In the light of the unfavorable economic situation, the Russian government decided in 2018 to decline the export tariffs on crude oil to zero by 2024 but raise bill on oil extraction. Such policies aimed to raise the price of Russian crude oil and create compulsory revenue for Kremlin’s budget. These changes are not profitable for the Belarus state-owned enterprises that used to buy crude oil from Russia by discount prices. For many years Russia sold the crude oil, the natural gas and the petrochemical products to Belarus by lower prices than at global markets.

It was necessary to prevent Minsk’s from more close relations with the crude oil exporters from other markets as well as West. In November 2019, the price on Russian crude oil for Belarus was 49 dollars but at global markets in cost 63 dollars. Annually Belarus bought 24 million tons of Russian oil, used 18 million from this amount at own petrochemical plants and the rest of 6 million tons sold at external markets for a higher price. The same thing was with the procurements of gasoline and diesel from Russia.

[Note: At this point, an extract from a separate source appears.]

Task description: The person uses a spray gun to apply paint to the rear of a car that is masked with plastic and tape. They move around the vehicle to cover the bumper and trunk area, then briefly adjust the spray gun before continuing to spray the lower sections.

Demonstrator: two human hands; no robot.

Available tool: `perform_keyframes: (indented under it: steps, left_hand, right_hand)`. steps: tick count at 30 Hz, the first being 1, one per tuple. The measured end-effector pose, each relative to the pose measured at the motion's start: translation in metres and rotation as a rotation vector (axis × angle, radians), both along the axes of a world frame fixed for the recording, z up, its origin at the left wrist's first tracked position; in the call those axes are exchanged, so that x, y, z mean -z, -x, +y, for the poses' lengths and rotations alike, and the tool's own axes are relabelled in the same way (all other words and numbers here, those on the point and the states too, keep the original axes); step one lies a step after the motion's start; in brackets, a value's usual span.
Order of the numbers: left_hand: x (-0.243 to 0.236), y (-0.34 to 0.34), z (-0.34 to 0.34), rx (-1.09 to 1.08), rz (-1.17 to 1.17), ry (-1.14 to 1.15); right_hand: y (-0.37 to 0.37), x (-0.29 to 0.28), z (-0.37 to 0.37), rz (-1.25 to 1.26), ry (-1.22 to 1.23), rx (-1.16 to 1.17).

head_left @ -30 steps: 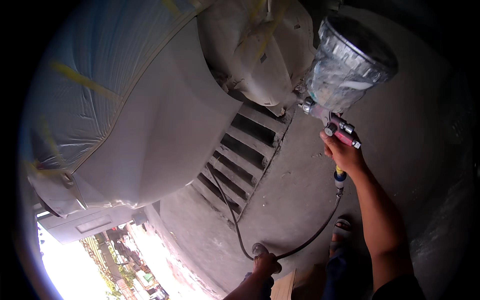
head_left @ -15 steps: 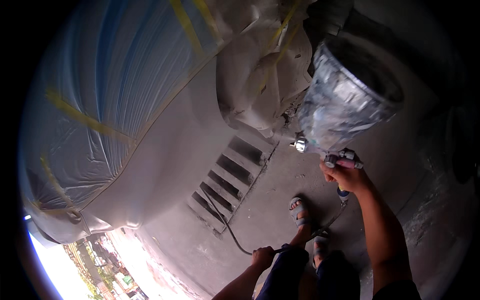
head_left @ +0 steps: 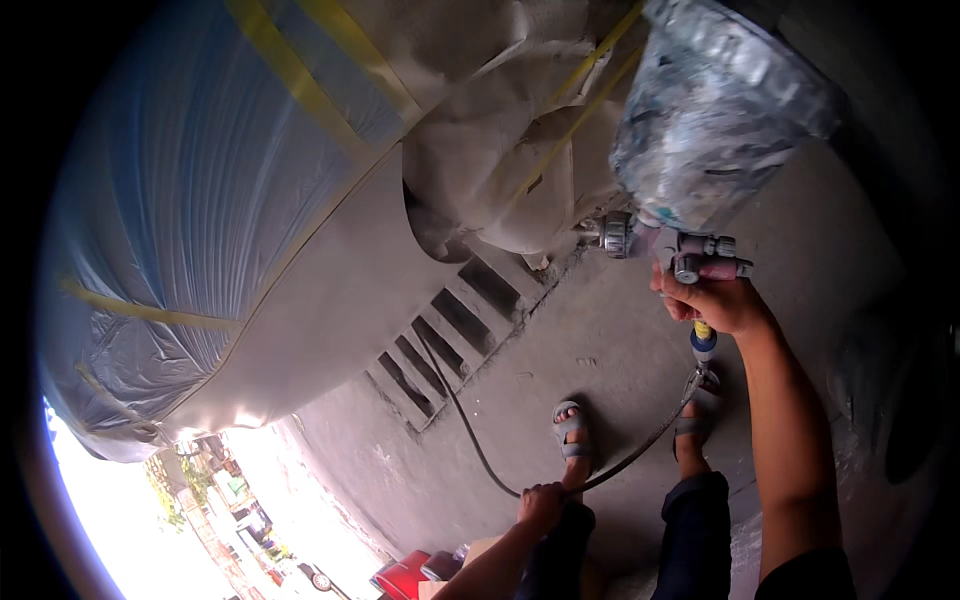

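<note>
My right hand (head_left: 715, 302) is wrapped round the handle of a spray gun (head_left: 690, 255). A large cup (head_left: 695, 130), crinkled and paint-smeared, sits on top of the gun, its upper end cut off by the picture's edge. The gun's nozzle points left toward a car's lower body panel (head_left: 330, 260) and its covered wheel opening (head_left: 540, 170). From a blue and yellow fitting (head_left: 704, 340) under the handle, a dark air hose (head_left: 640, 450) curves down to my left hand (head_left: 541, 503), which is closed round it. Beyond that hand the hose trails toward the floor grate.
Blue-tinted plastic sheeting (head_left: 190, 190) with yellow tape (head_left: 150, 310) covers the car's upper side. A slotted floor grate (head_left: 445, 340) lies beside the car. My sandalled feet (head_left: 572, 430) stand apart on grey concrete. A red object (head_left: 402, 577) is near the bottom edge.
My right hand and the spray gun have shifted slightly right, the nozzle now higher in the picture. My feet have moved farther apart. The left hand still holds the hose.
</note>
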State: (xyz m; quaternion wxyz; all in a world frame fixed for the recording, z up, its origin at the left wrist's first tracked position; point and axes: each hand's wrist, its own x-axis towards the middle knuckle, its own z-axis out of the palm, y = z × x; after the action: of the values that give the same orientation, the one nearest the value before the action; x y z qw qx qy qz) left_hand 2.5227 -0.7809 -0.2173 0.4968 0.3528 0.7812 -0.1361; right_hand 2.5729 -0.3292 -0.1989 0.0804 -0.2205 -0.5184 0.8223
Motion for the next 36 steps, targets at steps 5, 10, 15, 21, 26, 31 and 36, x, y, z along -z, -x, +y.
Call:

The time changed and nowadays Russia has no financial opportunity to feed Belarus. Kremlin wants Belarus to buy the energy sources for a higher price or agree for closer economic, fiscal integration with Russia, including a common currency, let Russian militaries establish the aviation base on its territory. However, autocrat Lukashenko can make neither such concessions for Putin because the majority of Belarusians are against merging into Russia, nor buy the oil by higher prices.

Fake U.S. interests

The Trump administration supports the American business that after the lifting of 40-year oil exports ban increased the extraction at the domestic market. The U.S. oil exports to Asia and Europe exceeds 2,5 million bpd. America became an oil exporter and it is interested in new markets. Pompeo visited Belarus to propose Lukashenko an alternative to the Russian oil. However, people in Washington mistaken, thinking that Belarus government is ready to refuse from buying the Russian crude oil and will replace it by the American one. Russia is a competitor for the USA at oil markets in Europe.

Lukashenko’s decision to buy the symbolic amounts (86 thousand tons) of crude oil from Norway, as well as the meeting with Pompeo, is nothing more than a desperate trial to urge Moscow to give him a discount. He decided to bargain and told the press that February 7 will be a moment of truth in relations with Russia. President of Belarus used the meeting with Pompeo for bravado on the eve of the negotiations with Putin. It is not the first conflict between the two leaders.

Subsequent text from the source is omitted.